**Task statement:**
Print the lines below from the line with "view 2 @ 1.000" to the line with "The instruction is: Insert" exactly, keeping both ends, and print no pictures.

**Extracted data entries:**
§ §

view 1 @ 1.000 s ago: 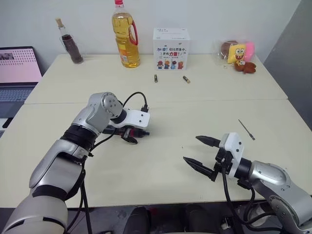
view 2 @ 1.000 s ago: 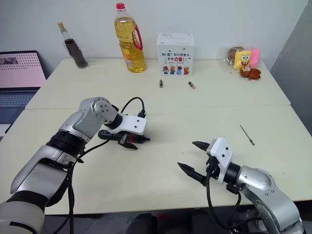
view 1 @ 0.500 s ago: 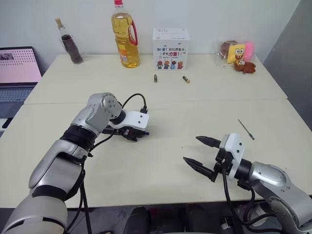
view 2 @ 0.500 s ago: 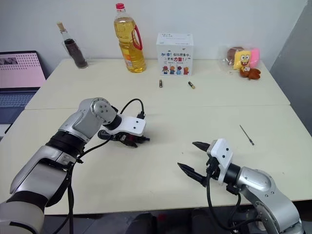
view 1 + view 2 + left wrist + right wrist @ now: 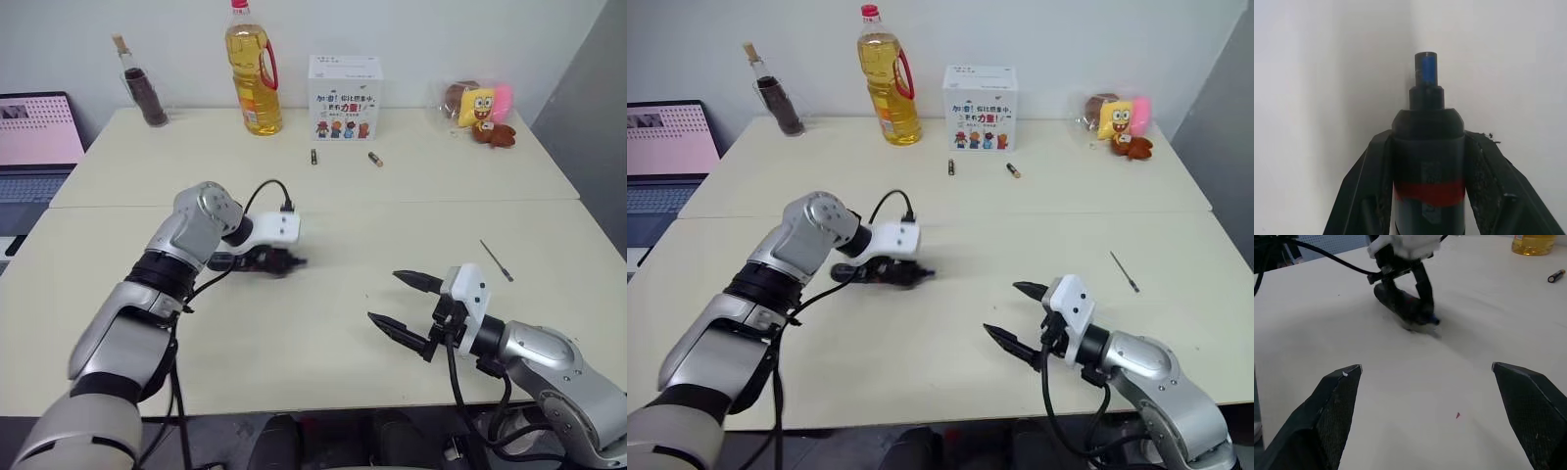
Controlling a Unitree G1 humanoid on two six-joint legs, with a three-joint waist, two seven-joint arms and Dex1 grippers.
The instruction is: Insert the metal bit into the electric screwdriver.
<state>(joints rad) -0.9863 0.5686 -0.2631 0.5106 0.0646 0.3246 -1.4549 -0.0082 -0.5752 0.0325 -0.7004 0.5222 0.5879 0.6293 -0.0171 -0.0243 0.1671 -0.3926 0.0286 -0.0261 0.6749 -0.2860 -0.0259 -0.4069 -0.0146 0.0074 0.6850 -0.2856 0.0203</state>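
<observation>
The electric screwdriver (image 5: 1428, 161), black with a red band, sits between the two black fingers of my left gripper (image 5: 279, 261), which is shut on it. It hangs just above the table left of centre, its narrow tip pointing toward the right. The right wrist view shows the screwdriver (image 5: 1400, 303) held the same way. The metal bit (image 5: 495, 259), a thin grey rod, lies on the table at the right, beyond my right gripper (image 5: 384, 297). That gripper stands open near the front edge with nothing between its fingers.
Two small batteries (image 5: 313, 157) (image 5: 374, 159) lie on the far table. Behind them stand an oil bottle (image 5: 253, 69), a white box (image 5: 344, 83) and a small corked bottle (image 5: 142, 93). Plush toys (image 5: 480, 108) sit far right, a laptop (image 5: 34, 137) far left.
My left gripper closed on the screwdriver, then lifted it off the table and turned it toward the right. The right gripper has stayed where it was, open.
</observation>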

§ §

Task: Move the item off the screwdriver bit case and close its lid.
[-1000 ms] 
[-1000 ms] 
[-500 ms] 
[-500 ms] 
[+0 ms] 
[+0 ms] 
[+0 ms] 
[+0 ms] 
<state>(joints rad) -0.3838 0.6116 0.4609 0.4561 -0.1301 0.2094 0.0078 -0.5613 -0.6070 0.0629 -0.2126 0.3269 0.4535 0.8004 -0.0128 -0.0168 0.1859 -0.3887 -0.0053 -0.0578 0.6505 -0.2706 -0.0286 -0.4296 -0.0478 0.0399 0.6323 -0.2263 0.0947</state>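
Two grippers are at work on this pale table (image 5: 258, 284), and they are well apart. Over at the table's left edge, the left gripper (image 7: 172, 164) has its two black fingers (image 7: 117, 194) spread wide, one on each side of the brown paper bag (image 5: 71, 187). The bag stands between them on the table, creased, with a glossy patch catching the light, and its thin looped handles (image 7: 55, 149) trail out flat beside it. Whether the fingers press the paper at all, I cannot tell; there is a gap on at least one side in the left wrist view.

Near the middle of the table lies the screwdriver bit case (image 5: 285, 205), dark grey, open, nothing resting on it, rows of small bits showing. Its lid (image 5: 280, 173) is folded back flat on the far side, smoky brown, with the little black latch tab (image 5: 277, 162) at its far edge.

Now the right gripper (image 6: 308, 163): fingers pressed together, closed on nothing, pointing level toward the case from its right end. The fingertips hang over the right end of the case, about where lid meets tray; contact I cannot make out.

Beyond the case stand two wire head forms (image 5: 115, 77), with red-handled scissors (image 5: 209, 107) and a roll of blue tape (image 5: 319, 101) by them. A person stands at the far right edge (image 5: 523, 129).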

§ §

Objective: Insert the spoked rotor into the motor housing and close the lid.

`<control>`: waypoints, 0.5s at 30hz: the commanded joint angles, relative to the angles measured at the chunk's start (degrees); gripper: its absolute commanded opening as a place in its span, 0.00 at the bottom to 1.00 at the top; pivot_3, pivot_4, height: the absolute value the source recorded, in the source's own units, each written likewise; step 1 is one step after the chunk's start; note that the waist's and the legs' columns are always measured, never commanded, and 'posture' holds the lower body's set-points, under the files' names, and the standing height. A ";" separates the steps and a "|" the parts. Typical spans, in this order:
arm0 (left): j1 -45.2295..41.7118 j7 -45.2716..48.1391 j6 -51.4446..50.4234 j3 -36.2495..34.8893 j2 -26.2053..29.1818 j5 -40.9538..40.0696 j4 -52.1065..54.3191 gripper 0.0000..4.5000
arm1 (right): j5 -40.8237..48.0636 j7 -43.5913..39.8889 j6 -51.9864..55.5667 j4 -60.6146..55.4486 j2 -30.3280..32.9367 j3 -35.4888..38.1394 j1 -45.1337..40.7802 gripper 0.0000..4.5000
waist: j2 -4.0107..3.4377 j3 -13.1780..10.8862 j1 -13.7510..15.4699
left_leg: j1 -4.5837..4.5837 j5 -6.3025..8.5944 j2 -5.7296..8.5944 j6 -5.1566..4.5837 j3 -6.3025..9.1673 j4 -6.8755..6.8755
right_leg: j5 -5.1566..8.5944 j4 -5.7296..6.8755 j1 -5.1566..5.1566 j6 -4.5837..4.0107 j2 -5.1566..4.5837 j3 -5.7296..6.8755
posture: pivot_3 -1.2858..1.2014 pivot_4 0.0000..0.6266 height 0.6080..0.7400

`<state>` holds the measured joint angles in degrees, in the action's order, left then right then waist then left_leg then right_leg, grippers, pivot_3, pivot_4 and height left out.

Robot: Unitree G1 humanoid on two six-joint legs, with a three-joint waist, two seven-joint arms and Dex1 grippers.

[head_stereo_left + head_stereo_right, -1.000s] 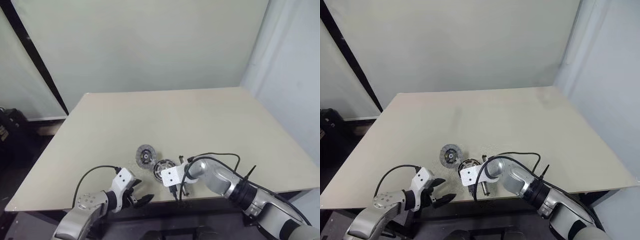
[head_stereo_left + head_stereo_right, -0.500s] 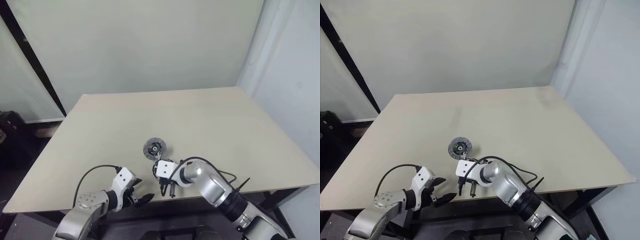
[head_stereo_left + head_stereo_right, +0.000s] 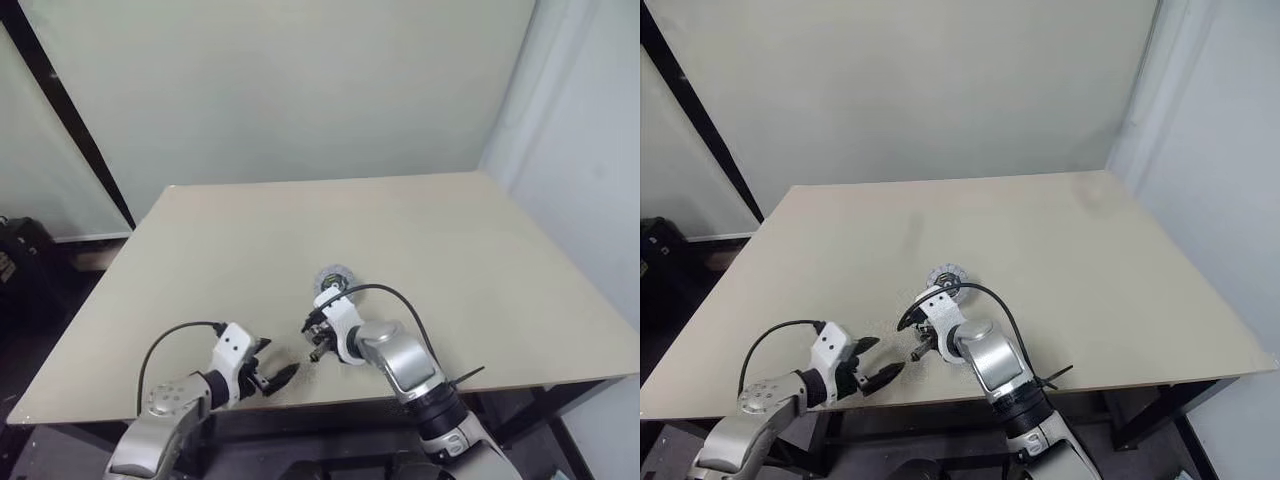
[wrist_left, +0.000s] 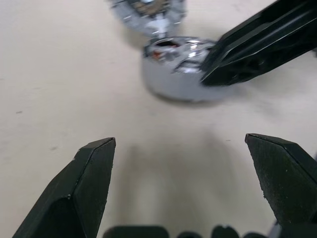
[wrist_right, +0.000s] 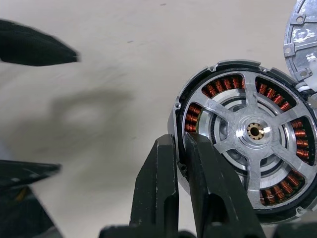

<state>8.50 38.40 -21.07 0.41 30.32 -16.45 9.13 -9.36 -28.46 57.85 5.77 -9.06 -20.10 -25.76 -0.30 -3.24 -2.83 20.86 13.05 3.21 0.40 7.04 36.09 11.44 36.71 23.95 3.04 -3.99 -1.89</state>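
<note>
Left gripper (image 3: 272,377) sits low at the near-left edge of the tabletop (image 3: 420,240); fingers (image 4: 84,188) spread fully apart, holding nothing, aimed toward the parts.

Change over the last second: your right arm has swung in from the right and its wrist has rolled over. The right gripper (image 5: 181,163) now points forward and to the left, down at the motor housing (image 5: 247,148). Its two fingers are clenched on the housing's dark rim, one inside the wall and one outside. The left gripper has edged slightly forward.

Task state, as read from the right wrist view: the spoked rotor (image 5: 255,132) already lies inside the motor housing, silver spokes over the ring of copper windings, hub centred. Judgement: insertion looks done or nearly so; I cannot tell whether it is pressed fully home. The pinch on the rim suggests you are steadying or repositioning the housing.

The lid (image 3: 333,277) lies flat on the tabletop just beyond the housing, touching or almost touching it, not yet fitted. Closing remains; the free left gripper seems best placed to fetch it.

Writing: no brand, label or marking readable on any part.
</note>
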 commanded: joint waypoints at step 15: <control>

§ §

**Response:**
view 2 @ 1.000 s ago: 
view 1 @ 0.500 s ago: 
view 2 @ 0.500 s ago: 
view 1 + view 2 + left wrist + right wrist @ now: 
Controlling a Unitree G1 humanoid on two six-joint legs, with a three-joint waist, two seven-joint arms and Dex1 grippers.
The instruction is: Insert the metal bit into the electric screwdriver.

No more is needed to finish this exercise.